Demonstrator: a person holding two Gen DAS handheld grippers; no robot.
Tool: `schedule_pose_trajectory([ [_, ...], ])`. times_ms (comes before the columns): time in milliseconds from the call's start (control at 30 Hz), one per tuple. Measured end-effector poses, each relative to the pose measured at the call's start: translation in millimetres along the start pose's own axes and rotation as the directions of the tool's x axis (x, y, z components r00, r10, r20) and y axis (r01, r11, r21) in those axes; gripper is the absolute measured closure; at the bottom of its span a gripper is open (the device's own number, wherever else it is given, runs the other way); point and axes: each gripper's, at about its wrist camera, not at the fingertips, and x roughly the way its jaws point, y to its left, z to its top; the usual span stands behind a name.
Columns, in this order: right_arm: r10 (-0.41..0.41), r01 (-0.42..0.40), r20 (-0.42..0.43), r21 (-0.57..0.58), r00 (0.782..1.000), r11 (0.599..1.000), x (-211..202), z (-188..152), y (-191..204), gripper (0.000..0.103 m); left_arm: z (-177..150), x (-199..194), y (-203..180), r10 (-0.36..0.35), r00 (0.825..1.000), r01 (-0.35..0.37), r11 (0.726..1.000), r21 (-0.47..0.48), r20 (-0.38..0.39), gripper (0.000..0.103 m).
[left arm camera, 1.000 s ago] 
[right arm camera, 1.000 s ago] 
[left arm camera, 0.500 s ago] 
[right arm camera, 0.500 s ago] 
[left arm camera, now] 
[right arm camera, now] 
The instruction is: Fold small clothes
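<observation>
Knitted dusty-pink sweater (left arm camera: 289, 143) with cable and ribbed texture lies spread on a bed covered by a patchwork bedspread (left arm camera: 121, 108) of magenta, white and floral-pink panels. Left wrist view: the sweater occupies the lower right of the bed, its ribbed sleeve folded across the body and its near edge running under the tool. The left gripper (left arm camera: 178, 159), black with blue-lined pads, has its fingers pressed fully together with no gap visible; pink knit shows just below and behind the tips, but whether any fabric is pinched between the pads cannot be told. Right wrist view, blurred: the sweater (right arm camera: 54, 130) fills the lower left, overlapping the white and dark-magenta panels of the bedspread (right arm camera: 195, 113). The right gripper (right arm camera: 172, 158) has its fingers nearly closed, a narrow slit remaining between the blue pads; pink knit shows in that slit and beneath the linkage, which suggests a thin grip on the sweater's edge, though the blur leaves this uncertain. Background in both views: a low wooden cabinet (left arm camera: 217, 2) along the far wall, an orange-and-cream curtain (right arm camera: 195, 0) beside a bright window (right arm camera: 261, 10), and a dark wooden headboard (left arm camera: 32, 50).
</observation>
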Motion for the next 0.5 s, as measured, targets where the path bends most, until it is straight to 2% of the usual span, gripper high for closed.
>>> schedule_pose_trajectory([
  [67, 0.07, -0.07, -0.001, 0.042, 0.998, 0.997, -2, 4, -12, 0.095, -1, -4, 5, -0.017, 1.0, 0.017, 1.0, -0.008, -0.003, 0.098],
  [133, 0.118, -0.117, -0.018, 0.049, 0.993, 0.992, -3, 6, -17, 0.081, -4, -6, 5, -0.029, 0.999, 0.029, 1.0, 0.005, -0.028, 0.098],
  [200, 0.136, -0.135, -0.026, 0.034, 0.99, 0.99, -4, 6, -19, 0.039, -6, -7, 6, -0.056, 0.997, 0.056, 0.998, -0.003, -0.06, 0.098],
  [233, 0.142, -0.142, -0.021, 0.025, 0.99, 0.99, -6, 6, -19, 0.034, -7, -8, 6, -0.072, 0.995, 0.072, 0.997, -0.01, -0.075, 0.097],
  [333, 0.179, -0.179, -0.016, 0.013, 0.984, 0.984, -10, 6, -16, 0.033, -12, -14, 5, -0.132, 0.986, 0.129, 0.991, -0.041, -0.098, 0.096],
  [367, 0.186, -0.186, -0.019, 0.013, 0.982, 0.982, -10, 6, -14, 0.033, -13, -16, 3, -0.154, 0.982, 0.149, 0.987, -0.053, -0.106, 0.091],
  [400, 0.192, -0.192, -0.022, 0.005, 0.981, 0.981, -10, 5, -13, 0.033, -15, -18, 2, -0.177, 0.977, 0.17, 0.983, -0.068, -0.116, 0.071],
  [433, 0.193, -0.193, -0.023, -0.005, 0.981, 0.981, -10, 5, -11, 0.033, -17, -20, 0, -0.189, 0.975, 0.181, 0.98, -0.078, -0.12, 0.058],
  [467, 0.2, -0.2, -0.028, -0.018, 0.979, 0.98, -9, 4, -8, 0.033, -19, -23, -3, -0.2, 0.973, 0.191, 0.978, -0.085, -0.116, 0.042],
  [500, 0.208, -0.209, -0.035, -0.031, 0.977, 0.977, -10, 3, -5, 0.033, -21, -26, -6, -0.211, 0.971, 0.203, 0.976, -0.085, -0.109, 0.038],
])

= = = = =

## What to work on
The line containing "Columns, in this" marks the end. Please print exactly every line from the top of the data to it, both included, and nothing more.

## Written response
Demonstrator: a person holding two Gen DAS handheld grippers; no robot.
Tool: `schedule_pose_trajectory([ [_, ...], ])`. times_ms (comes before the columns): time in milliseconds from the call's start (control at 30 Hz), one per tuple. Measured end-effector poses, each relative to the pose measured at the call's start: translation in millimetres along the start pose's own axes and rotation as the directions of the tool's x axis (x, y, z components r00, r10, r20) and y axis (r01, r11, r21) in those axes; gripper is the absolute measured closure; at the bottom of its span a gripper is open (the device's own number, wherever else it is given, runs the other way); point and axes: each gripper's, at about its wrist camera, not at the fingertips, and x roughly the way its jaws point, y to its left, z to its top; the usual span stands behind a name.
Columns, in this order: right_arm: r10 (-0.41..0.41), r01 (-0.42..0.40), r20 (-0.42..0.43), r21 (-0.57..0.58), r00 (0.782..1.000), r11 (0.599..1.000), x (-211..202), z (-188..152), y (-191..204), gripper (0.000..0.103 m); left_arm: z (-177..150), x (-199..194), y (-203..180), r10 (-0.36..0.35), r00 (0.825..1.000), r01 (-0.35..0.37), r11 (0.726..1.000), r21 (-0.47..0.48), r20 (-0.38..0.39), gripper (0.000..0.103 m).

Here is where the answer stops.